» TASK GOAL: The required output is every line from the beginning of the entries below through the line that includes "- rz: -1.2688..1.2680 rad", copied exactly.

» SOURCE DATA:

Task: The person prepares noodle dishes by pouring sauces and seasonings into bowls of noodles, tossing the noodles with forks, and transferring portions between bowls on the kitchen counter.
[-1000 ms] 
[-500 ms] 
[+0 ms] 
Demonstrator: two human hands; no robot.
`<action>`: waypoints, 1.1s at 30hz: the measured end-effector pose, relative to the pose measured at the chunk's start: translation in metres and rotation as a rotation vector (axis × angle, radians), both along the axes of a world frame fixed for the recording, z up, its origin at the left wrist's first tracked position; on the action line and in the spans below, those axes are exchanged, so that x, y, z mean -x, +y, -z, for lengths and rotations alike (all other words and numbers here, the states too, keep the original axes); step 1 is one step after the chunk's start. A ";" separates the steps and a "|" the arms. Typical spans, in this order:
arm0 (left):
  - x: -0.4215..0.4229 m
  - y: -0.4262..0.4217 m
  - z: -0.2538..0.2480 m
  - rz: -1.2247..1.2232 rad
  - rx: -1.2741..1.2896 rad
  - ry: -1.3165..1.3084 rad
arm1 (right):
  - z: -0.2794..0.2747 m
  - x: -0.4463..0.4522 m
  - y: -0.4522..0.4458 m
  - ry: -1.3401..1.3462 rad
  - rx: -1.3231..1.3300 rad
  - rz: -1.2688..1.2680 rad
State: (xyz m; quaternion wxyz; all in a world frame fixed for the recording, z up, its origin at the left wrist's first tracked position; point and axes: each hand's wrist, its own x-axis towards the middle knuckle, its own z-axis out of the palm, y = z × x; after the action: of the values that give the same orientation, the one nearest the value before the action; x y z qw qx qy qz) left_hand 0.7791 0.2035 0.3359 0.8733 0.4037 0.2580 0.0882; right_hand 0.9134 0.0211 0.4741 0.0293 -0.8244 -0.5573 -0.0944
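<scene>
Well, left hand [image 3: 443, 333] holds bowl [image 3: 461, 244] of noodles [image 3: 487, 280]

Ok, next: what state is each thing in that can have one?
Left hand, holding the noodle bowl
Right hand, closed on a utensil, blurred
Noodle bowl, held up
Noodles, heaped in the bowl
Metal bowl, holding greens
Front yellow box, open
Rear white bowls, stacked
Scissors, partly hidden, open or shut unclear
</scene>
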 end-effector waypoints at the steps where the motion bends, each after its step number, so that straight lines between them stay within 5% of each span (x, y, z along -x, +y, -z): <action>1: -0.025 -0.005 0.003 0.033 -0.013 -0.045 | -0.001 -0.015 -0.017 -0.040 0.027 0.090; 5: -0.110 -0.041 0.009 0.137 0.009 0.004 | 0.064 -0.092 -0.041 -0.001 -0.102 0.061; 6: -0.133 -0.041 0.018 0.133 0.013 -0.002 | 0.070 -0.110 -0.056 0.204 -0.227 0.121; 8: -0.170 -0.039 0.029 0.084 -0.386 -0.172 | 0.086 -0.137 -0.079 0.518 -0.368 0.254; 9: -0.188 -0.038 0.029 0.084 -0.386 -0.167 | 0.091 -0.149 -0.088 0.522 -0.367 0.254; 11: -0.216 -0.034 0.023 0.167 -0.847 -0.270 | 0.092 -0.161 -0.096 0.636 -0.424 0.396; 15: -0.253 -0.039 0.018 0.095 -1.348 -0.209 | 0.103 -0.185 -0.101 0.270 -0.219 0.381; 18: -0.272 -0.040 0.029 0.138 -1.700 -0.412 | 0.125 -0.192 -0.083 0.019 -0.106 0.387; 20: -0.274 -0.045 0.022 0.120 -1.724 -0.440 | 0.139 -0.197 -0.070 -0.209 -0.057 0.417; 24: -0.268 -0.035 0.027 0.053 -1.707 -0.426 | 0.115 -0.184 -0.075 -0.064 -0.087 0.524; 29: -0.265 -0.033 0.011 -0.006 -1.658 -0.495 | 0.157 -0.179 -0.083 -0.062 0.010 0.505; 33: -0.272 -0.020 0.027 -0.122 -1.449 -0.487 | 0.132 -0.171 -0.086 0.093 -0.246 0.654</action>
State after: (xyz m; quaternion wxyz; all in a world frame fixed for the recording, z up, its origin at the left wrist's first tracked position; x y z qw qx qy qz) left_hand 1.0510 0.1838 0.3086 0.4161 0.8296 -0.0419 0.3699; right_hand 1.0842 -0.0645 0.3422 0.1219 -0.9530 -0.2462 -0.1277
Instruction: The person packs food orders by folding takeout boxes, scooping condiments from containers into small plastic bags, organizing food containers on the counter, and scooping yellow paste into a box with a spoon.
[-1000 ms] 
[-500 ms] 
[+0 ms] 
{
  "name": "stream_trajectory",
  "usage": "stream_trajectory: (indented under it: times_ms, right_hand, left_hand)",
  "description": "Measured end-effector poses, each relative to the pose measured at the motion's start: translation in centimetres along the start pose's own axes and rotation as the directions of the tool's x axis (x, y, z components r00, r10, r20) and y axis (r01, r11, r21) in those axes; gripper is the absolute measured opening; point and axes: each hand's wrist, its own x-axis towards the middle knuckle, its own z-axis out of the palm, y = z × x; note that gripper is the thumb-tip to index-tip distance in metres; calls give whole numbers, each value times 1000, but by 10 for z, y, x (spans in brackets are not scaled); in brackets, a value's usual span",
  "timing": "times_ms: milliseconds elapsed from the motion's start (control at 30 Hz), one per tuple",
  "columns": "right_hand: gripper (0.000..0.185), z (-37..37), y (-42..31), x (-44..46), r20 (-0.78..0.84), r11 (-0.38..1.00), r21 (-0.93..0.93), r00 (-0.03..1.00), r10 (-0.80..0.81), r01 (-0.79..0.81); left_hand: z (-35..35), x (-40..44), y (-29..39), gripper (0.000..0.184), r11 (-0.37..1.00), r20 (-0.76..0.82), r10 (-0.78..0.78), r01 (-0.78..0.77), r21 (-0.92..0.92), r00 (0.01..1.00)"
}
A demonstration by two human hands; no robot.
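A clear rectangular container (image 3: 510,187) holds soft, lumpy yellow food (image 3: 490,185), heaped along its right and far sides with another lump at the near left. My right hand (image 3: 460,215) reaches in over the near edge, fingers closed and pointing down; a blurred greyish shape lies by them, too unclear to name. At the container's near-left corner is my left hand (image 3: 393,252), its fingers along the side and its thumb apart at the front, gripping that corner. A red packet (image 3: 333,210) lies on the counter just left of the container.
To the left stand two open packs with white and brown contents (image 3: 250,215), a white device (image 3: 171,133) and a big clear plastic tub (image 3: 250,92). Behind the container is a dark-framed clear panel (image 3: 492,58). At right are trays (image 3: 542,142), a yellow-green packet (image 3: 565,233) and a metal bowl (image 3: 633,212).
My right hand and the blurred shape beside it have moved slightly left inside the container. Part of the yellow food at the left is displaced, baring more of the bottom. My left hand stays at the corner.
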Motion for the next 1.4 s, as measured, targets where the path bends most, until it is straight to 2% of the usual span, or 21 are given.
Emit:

» EXERCISE RESULT:
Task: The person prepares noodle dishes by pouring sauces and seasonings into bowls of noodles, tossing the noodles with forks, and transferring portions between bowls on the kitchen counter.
[-1000 ms] 
[-500 ms] 
[+0 ms] 
Demonstrator: two human hands; no robot.
`<action>`: waypoints, 1.1s at 30hz: the measured end-effector pose, relative to the pose measured at the chunk's start: translation in metres and rotation as a rotation vector (axis × angle, radians), both along the axes of a world frame fixed for the recording, z up, its origin at the left wrist's first tracked position; on the action line and in the spans below, those axes are exchanged, so that x, y, z mean -x, +y, -z, for lengths and rotations alike (all other words and numbers here, the states too, keep the original axes); step 1 is one step after the chunk's start. A ";" separates the steps and a "|" the arms. Typical spans, in this order:
arm0 (left):
  - x: -0.4215..0.4229 m
  - y: -0.4262..0.4217 m
  - z: -0.2538..0.2480 m
  - rz: -1.2247..1.2232 rad
  - rx: -1.2741..1.2896 rad
  - ry: -1.3165..1.3084 rad
arm1 (right):
  - z: -0.2794..0.2747 m
  - x: -0.4463..0.4522 m
  - y: -0.4522..0.4458 m
  - ry: -1.3401..1.3462 rad
  - rx: -1.3231..1.3300 rad
  - rz: -1.2688..1.2680 rad

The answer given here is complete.